TEMPO.CO, Bangkalan -Wakil Ketua Komisi VI DPR Farid Alfauzi mengatakan akan memasukkan kejahatan ekonomi, seperti kartel, sebagai tindak pidana dalam amandemen undang-undang persaingan yang tengah digodok DPR. "Di negara lain, kartel itu tindak pidana. Di undang-undang kita belum, makanya akan kami kaji," kata Farid saat berkunjung ke Kabupaten Bangkalan, Senin, 16 November 2015.
Farid menilai dampak kerugian negara dan masyarakat akibat kejahatan kartel lebih besar daripada tindak pidana korupsi. Dia mencontohkan, kartel biaya SMS yang melibatkan sejumlah perusahaan telekomunikasi merugikan negara hingga Rp 35 triliun.
Selain itu, dalam revisi undang-undang persaingan, ujar Farid, DPR akan menambah sejumlah kewenangan Komisi Pengawas Persaingan Usaha, antara lain, posisi KPPU akan disetarakan kementerian sehingga pertanggungjawabannya langsung kepada presiden. "Kenapa langsung ke presiden karena kejahatan kartel selalu mengarah ke kementerian," ujar dia.
DPR, Farid bertutur, juga akan menaikkan besaran denda. Jika saat ini denda maksimal dalam Undang-Undang Nomor 5 Tahun 1999 Rp 25 miliar, akan ditambah menjadi maksimal 1 triliun. "Di Jepang, denda kejahatan ekonomi lebih besar capai Rp 2,5 triliun," kata dia.

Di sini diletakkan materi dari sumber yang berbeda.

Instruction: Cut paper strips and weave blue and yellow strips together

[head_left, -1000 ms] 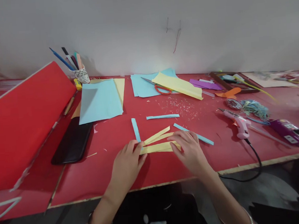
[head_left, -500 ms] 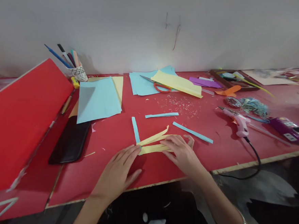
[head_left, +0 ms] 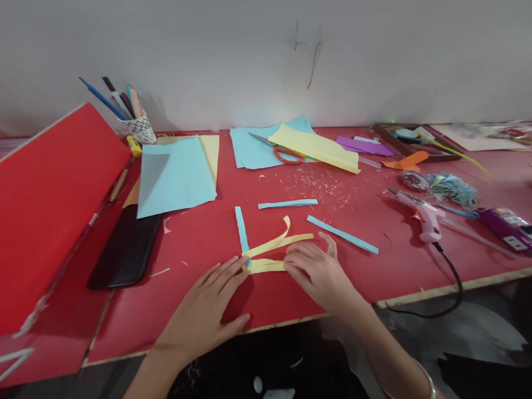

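Fingers outstretched and flat, my left hand (head_left: 210,307) presses its fingertips on the left ends of several yellow paper strips (head_left: 267,264). My right hand (head_left: 315,274) has its fingers curled over the right part of the lower yellow strips; their far ends are hidden under it. An upper yellow strip (head_left: 269,246) splits away, one end curling up off the table. A blue paper strip (head_left: 241,228) runs upward from my left fingertips. Another blue strip (head_left: 288,204) lies level above the yellow ones, and a third blue strip (head_left: 342,234) slants beyond my right hand.
Blue paper sheets (head_left: 176,178) and a black phone (head_left: 124,252) lie left. Red-handled scissors (head_left: 289,156) rest by a yellow sheet (head_left: 317,148). A pink glue gun (head_left: 429,221) with its cord is right. A red board (head_left: 44,221) leans at far left, near a pen cup (head_left: 140,130).
My right hand has slid slightly left along the lower yellow strips. The upper strips' right ends show more now, and the curled end has shifted left and up. My left hand stays nearly in place.
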A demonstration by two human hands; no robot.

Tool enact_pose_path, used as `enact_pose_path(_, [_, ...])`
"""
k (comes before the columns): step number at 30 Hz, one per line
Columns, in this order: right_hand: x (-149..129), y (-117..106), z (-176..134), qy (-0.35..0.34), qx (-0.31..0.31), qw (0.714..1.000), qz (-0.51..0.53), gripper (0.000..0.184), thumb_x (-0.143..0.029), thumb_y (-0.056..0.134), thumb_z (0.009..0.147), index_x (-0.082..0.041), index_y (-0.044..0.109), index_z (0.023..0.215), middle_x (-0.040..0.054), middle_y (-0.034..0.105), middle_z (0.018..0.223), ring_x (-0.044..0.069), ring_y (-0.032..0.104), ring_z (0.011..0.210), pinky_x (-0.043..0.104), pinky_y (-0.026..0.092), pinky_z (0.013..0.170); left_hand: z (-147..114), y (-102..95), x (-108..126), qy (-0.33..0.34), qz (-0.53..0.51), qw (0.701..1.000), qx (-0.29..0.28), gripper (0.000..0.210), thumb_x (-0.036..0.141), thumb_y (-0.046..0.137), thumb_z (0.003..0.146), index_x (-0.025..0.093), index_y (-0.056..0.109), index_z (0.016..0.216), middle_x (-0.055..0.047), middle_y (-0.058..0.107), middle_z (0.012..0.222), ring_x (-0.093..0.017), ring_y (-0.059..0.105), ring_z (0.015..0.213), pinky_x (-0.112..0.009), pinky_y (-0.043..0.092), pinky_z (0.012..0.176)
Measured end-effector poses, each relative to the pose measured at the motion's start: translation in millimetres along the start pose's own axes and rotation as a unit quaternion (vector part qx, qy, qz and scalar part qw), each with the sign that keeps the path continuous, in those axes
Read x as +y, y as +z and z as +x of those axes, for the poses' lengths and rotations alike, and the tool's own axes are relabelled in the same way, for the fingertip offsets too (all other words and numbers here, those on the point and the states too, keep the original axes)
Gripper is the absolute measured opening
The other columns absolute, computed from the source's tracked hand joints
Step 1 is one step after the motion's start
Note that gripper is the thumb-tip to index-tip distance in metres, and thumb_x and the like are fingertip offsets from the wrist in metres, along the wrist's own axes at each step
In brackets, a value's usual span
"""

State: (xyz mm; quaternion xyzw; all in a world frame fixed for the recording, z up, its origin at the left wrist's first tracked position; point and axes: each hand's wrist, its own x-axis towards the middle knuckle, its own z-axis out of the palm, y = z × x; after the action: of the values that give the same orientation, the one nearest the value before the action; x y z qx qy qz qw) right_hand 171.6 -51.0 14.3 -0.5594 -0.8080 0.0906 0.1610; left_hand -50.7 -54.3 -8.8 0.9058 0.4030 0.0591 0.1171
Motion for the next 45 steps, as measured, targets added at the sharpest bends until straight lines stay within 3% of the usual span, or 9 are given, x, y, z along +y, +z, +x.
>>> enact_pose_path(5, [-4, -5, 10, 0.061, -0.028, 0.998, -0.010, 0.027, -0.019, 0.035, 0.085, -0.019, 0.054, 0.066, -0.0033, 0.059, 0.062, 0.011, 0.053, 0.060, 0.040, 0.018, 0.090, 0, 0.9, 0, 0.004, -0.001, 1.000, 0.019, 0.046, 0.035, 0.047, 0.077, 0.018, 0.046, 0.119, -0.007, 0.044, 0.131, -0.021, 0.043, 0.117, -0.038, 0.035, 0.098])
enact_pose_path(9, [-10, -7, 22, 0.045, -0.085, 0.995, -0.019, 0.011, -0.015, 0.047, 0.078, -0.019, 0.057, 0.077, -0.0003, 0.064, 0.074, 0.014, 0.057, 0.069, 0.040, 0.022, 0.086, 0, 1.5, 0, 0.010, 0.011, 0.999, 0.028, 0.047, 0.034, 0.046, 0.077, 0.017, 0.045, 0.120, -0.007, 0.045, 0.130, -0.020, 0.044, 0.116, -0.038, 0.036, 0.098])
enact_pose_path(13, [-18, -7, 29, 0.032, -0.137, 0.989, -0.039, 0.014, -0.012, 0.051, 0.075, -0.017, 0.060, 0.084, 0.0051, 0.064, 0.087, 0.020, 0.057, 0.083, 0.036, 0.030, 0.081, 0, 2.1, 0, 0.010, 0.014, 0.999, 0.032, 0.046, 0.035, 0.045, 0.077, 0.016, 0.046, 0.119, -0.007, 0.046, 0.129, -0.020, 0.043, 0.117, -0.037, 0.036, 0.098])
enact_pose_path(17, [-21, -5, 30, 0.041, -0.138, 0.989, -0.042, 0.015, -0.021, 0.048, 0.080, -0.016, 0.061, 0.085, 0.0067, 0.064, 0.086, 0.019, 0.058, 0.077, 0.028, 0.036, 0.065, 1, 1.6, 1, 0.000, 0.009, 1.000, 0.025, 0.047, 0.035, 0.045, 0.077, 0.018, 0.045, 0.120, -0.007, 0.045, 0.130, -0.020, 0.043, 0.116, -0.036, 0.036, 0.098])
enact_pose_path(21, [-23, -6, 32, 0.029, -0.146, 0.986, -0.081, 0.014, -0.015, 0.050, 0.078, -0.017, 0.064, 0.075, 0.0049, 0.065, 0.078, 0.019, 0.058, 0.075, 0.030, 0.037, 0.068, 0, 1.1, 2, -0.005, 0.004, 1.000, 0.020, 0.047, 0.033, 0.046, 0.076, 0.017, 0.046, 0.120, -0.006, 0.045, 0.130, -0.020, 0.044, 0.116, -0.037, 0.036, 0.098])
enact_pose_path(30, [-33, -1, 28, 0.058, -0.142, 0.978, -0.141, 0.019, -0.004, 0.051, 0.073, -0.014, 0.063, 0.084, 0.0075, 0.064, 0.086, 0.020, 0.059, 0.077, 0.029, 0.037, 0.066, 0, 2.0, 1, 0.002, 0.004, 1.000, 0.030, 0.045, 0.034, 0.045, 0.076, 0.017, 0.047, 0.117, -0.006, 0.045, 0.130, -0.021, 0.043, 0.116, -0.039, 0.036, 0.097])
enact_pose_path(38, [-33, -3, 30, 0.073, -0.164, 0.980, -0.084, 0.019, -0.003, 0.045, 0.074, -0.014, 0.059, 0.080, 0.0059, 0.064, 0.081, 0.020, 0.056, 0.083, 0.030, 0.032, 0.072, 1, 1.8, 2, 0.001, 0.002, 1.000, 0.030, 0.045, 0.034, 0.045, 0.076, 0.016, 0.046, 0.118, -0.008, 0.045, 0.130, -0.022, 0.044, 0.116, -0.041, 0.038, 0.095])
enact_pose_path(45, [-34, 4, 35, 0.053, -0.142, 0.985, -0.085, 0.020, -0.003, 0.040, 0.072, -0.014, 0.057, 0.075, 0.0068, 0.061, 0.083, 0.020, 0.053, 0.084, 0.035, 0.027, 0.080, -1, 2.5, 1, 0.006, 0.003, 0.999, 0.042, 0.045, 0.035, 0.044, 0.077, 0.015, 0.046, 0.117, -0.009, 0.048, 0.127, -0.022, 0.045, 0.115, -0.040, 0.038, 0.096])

Anggota KPPU, Sukarmi, berharap diberi kewenangan lain, yaitu kewenangan melakukan penyitaan, penggeledahan, dan penyadapan. Menurut dia, tanpa kewenangan tersebut, KPPU sulit menemukan bukti langsung untuk mengungkap kejahatan. "Undang-undang ini kan hak inisiatif DPR. Kami harap diakomodir," kata dia setelah sosialisasi peran KPPU di Bangkalan.

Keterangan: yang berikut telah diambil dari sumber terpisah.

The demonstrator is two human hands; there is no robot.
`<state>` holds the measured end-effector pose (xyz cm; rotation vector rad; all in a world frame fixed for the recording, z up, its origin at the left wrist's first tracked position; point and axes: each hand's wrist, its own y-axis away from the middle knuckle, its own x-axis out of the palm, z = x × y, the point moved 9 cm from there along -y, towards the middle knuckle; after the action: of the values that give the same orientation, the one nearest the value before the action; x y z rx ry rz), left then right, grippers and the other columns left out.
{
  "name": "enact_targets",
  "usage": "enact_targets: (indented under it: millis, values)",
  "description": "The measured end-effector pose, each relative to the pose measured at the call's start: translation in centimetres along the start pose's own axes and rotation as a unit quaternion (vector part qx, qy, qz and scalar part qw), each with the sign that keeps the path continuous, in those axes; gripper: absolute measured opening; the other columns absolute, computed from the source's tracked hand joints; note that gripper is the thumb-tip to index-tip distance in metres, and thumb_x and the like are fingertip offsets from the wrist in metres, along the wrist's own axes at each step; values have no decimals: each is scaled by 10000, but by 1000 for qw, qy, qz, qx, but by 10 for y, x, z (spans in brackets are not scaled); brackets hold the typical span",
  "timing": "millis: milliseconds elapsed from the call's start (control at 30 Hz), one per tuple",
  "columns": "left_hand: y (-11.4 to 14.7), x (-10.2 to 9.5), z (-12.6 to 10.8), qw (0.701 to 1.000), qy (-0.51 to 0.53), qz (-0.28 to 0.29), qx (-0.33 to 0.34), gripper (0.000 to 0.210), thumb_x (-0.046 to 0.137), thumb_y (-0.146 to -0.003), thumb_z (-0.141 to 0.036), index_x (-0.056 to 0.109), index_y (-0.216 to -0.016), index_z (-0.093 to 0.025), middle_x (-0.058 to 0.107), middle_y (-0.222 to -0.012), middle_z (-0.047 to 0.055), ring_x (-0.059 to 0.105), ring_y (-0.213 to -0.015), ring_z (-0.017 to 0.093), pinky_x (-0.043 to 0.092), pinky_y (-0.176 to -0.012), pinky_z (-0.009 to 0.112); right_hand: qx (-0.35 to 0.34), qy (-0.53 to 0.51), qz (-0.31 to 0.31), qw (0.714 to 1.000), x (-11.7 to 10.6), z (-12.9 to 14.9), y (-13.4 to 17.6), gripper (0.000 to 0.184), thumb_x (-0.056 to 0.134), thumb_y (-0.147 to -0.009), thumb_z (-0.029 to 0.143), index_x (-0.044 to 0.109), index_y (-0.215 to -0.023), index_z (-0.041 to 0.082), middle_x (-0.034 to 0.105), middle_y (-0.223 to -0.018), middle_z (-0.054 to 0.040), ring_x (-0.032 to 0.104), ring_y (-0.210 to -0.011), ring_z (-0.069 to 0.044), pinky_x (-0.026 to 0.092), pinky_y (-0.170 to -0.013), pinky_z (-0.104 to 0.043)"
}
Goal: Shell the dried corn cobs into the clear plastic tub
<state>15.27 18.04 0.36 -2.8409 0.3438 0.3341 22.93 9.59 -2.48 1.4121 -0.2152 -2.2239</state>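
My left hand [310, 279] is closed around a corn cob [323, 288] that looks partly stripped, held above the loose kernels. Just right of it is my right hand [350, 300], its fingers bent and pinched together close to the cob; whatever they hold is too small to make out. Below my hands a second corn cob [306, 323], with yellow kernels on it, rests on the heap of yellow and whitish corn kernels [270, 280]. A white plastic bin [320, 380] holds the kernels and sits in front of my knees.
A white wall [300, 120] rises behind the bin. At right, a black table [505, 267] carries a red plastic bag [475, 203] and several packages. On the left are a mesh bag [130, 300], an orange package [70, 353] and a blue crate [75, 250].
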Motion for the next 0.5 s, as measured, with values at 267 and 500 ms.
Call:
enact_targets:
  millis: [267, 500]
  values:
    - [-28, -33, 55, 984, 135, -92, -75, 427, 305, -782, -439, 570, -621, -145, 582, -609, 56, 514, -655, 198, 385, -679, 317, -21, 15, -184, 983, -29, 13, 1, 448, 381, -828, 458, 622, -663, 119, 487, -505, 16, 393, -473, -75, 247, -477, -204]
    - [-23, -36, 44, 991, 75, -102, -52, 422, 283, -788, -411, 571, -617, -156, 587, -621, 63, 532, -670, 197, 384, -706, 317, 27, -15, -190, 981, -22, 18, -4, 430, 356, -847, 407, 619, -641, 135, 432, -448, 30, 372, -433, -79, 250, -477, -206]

Selain itu, Sukarmi juga meminta DPR memperluas definisi pengusaha. Dalam undang-undang lama pengusaha, baik perorangan maupun badan usaha, yang bisa diselidiki KPPU hanya badan usaha yang berkedudukan di Indonesia. Padahal, kata dia, mulai tahun depan Indonesia akan menghadapi pasar bebas dan Masyarakat Ekonomi ASEAN. "Kami juga ingin pengusaha dan badan usaha luar negeri yang berbisnis di Indonesia bisa kami awasi," ucap dia.